The Maryland men’s basketball team is technically the underdog against Sweet 16 opponent Kansas on Thursday night. The Terps are a No. 5 seed playing the top-ranked team in the tournament, and they’re getting about 6.5 points in Vegas spreads.
But they don’t care about any of that.
"I don’t really feel like we’re the underdog," junior forward Robert Carter said during Tuesday’s media session, before they flew Wednesday morning to Kentucky. "I feel like we’re one of the best teams in the country playing another team that’s one of the best in the country."
With only 16 squads still fighting, there’s no reason to expect anything else. Not much seemed to separate the top-tier teams over the course of the season, as evidenced by the fluidity of the rankings. So the Jayhawks’ seeding doesn’t hold much significance to the Terps.
"There's no one that's No. 1 now, because any team can get beat," sophomore guard Melo Trimble said. "It's going to be another game. We're not worried about the number in front of the team, just like they're not worried about our number in front of our team."
Kansas is incredibly deep and well-rounded, and has 32 wins under its belt. But Maryland won’t be starstruck. In fact, junior guard Wayne Selden is a former AAU teammate of Jake Layman and Jaylen Brantley (their Boston-based team also included Iowa State’s Georges Niang). Trimble and Frank Mason battled one another multiple times while in high school, as well.

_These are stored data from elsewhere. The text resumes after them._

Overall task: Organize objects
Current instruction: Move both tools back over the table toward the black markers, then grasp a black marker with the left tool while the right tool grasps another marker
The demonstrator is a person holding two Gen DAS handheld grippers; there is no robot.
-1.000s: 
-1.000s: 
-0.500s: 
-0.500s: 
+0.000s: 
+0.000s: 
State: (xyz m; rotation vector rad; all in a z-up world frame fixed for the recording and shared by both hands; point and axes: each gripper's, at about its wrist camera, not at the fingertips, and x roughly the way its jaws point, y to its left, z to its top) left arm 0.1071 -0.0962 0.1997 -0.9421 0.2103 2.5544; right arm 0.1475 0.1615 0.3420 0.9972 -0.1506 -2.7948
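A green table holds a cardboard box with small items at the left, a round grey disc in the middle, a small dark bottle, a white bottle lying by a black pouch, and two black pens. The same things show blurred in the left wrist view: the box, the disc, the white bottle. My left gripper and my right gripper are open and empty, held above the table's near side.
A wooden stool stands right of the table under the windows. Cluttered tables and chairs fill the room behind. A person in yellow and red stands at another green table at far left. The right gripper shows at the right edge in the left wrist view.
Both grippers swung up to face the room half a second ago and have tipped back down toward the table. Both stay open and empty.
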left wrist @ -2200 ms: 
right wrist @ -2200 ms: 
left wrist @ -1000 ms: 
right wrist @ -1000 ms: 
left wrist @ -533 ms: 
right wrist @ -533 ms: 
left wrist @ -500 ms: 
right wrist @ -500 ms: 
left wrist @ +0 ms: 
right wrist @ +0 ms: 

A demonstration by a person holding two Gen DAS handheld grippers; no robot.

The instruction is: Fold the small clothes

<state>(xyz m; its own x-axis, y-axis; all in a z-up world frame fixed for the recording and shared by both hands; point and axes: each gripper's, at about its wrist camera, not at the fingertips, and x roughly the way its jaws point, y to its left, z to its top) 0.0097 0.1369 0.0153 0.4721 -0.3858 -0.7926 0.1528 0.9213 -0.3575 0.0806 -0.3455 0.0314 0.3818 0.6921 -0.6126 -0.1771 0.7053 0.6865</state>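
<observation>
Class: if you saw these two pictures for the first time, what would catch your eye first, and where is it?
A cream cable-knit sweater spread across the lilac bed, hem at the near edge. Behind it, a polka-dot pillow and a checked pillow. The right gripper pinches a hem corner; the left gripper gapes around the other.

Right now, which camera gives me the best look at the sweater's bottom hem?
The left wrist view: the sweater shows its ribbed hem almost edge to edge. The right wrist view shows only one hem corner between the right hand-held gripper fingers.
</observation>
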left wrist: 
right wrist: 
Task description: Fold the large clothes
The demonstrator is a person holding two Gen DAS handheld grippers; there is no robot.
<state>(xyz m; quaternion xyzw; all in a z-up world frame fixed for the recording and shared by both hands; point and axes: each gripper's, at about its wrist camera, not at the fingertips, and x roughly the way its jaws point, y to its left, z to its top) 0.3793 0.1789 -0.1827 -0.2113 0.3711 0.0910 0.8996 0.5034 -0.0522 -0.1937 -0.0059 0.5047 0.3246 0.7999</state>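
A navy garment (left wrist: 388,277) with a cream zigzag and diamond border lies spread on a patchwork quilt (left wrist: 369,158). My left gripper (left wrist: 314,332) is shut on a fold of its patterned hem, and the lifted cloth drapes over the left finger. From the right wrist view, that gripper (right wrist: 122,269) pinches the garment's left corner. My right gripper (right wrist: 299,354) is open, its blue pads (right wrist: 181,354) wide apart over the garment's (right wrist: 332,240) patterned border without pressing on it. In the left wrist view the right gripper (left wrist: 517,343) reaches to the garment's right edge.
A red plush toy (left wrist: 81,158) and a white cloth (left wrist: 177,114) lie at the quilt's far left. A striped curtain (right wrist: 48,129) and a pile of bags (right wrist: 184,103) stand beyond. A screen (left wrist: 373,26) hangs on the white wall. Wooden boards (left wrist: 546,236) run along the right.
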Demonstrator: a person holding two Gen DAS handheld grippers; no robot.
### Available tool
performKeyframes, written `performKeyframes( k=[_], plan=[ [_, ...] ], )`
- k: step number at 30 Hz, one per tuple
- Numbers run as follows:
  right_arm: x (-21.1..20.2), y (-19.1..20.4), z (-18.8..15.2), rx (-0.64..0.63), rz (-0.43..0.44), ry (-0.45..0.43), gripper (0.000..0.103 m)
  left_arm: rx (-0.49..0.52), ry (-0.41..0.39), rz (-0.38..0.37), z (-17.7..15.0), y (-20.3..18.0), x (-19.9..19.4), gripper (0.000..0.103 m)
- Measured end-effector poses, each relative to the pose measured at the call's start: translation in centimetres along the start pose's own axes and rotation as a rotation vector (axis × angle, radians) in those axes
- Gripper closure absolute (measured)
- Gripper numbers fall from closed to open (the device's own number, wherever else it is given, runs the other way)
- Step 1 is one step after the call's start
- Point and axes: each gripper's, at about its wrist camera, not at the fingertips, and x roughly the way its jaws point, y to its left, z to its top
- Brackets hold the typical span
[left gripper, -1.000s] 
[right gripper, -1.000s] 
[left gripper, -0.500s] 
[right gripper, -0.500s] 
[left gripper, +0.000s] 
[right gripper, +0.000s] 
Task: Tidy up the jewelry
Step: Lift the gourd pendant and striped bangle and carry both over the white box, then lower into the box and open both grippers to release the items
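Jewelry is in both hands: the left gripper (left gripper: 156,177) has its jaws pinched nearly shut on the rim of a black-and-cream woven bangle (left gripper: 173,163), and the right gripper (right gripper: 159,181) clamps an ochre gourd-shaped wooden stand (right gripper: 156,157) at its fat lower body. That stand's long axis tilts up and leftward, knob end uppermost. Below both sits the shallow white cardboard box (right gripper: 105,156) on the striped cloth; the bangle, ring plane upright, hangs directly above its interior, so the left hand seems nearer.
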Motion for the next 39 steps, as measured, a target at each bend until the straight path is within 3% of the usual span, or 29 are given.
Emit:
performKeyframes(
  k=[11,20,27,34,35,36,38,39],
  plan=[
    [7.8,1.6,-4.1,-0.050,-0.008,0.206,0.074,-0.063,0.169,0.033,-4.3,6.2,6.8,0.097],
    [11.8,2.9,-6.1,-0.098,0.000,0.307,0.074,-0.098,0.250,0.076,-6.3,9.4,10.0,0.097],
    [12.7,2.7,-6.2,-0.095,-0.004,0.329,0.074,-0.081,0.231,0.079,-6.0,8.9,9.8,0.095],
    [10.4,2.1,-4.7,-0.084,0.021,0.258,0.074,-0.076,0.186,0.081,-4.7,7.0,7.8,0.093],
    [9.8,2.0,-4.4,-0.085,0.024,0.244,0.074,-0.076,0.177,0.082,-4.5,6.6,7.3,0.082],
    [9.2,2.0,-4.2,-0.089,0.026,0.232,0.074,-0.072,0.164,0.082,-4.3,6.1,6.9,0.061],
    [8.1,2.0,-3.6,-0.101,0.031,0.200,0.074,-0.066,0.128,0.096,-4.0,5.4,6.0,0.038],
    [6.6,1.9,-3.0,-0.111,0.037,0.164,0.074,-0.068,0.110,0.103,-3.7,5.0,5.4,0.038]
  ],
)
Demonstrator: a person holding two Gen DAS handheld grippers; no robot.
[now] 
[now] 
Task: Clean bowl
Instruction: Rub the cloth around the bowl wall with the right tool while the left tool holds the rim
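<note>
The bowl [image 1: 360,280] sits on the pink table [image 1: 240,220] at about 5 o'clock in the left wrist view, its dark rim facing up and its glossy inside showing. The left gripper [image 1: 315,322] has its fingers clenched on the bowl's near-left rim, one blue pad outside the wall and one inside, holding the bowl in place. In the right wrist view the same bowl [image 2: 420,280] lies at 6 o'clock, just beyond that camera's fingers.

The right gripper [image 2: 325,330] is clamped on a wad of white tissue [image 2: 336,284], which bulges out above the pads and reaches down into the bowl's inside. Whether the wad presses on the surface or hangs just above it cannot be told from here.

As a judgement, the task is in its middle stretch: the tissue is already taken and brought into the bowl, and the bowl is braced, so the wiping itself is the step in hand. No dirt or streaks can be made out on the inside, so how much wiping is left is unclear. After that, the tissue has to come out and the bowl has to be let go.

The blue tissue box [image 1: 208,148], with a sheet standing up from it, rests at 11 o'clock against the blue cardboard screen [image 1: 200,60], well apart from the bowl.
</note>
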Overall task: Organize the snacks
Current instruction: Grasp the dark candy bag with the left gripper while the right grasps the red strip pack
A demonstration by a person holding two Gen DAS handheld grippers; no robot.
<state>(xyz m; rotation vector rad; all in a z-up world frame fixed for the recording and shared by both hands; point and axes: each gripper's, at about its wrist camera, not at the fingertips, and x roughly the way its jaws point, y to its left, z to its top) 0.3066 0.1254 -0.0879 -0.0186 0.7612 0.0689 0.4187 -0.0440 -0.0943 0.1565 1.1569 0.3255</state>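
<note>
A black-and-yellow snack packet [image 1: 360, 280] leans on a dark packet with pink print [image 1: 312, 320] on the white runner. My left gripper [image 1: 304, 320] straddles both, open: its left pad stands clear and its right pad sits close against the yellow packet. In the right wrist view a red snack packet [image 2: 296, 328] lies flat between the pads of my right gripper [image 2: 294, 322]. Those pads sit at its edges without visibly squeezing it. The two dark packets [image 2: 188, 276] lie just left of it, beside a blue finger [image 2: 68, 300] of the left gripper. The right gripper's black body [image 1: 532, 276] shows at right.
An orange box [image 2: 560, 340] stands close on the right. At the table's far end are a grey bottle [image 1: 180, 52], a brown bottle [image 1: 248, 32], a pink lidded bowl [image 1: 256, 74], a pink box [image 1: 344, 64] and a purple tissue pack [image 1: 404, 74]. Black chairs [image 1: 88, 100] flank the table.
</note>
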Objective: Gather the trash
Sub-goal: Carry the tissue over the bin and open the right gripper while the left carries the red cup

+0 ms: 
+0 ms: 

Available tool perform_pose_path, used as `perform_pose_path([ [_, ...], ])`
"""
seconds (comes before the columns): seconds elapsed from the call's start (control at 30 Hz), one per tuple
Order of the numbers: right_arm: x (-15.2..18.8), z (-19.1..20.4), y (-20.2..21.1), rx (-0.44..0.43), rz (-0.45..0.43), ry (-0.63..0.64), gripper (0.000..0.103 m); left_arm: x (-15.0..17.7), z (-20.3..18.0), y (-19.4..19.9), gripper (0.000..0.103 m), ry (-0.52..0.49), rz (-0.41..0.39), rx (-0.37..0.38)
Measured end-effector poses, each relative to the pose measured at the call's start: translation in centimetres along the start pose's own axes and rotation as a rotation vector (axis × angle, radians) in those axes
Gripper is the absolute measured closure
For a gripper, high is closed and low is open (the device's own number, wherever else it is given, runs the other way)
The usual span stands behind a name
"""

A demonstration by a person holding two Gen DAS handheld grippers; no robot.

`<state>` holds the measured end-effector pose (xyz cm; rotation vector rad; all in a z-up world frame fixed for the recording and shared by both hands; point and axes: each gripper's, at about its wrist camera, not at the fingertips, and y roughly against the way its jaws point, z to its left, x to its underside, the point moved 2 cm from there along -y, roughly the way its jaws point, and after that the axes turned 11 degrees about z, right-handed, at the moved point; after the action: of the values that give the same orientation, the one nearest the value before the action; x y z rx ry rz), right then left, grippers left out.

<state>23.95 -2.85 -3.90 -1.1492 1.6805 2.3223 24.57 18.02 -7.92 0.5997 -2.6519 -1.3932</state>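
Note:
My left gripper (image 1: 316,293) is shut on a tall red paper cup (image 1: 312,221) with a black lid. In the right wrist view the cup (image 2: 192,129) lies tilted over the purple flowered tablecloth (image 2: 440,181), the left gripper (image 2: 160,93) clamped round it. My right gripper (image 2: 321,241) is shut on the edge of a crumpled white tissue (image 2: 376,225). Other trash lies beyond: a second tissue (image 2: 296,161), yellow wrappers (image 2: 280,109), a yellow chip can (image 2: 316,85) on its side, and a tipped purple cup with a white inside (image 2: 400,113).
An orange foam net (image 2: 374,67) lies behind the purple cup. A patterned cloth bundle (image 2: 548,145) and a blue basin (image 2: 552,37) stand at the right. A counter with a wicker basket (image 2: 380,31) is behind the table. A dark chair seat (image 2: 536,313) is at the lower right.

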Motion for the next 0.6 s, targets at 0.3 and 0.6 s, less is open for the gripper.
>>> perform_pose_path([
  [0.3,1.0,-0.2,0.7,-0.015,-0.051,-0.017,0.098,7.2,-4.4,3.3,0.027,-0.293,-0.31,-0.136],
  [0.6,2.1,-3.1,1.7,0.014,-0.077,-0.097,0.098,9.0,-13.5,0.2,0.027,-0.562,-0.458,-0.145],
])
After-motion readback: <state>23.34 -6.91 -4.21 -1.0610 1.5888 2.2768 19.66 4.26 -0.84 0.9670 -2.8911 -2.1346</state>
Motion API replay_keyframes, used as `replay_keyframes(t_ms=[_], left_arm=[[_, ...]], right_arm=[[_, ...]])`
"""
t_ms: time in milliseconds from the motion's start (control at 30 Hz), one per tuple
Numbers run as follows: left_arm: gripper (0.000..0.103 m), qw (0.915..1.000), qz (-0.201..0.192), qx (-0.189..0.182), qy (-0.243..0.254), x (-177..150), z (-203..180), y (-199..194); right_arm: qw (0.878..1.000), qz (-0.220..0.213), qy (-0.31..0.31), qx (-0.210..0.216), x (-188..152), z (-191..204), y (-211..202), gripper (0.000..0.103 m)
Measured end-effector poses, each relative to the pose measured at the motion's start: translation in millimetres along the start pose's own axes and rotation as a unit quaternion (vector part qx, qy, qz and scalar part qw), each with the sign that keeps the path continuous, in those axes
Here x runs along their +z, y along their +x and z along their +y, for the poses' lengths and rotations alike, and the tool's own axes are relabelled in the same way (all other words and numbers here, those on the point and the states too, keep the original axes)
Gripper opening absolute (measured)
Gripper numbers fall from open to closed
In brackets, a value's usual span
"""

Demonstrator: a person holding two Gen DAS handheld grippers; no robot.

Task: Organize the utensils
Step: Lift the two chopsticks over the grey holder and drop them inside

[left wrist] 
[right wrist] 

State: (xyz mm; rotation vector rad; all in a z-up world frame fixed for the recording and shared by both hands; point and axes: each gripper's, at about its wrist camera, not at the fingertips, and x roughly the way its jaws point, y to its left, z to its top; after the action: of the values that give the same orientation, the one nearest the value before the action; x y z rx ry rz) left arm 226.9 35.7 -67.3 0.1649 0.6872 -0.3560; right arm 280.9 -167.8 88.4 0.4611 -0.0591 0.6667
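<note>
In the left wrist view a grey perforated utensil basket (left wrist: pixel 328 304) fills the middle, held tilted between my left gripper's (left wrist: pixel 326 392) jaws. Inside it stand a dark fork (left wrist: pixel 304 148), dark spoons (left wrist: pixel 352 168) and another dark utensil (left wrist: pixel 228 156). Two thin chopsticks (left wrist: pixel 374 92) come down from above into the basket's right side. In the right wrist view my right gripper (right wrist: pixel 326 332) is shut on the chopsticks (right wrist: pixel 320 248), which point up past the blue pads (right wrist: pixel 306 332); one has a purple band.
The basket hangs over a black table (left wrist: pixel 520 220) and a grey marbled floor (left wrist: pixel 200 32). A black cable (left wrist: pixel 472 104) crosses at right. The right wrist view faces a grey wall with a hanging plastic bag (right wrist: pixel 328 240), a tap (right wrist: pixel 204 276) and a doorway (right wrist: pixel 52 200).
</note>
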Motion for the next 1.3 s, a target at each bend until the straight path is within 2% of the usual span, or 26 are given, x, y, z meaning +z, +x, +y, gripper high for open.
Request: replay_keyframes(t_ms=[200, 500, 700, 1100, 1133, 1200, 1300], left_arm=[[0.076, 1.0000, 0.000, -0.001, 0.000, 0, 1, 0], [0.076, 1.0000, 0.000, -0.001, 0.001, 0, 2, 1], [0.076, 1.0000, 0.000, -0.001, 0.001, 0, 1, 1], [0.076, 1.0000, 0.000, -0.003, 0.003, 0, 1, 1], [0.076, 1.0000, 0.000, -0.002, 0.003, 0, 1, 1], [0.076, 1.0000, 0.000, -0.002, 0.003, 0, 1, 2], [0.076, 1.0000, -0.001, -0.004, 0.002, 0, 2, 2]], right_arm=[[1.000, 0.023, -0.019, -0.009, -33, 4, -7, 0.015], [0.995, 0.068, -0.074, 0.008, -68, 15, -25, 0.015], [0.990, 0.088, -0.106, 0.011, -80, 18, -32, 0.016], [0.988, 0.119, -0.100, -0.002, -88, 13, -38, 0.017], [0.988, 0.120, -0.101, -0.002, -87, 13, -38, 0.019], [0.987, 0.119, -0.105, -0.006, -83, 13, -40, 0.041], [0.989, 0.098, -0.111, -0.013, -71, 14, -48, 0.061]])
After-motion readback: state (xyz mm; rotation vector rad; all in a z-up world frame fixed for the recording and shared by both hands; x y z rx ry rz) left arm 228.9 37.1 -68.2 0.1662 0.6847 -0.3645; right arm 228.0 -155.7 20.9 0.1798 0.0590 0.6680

"He plays hard on both ends of the court," Trimble said of the Jayhawk point guard. "He’s a great scorer, and then he’s gonna play really good defense." (Some around Maryland's program expect Jayhawks guard Devonte' Graham to guard Trimble, but Bill Self's decision-making there remains to be seen.)
Of course, the familiarity between certain players has received way less media focus than Mark Turgeon’s ties to Kansas. The Terrapin coach played his college ball in Lawrence from 1983-87, and subsequently served as an assistant through 1992. His players know this, but he hasn’t brought it up this week and doesn’t plan to. He coached against his alma mater six times while at Texas A&M (we’ll ignore his 0-6 record), so this isn’t a new predicament for him. It also doesn’t matter to the players who weren’t alive for any of his Kansas tenure.
"Him going to Kansas isn’t going to help us score any points on the scoreboard on Thursday night," Carter said.
When the ball goes up in Louisville, narratives and storylines will give way to a basketball game. And the Terps like their matchups. They believe Trimble and Rasheed Sulaimon can handle Mason and Graham, even though both were All-Big 12 Defensive Team selections. Layman could see some time on Selden, but Maryland can also go small and throw Jared Nickens at the junior. Carter is expected to check
Turgeon’s former teammate Perry Ellis, a brutal assignment Carter will have to simply do his best with. And as deep as the Jayhawks are, there's no reason not to think Diamond Stone can play with center Landen Lucas.
Maryland was a top-10 team almost all year and outranked Kansas at multiple points. The Terps held their own against the likes of North Carolina and Michigan State, so it’s not like an opponent of this caliber is unprecedented (although beating one would be, at least for this year).
"We feel like we can play with them," Turgeon said. "We’re not just going [to Louisville] to show up. We’re going to win the game. Our guys understand that. They get it."
So don’t waste your time calling the Terps an underdog. They won’t listen.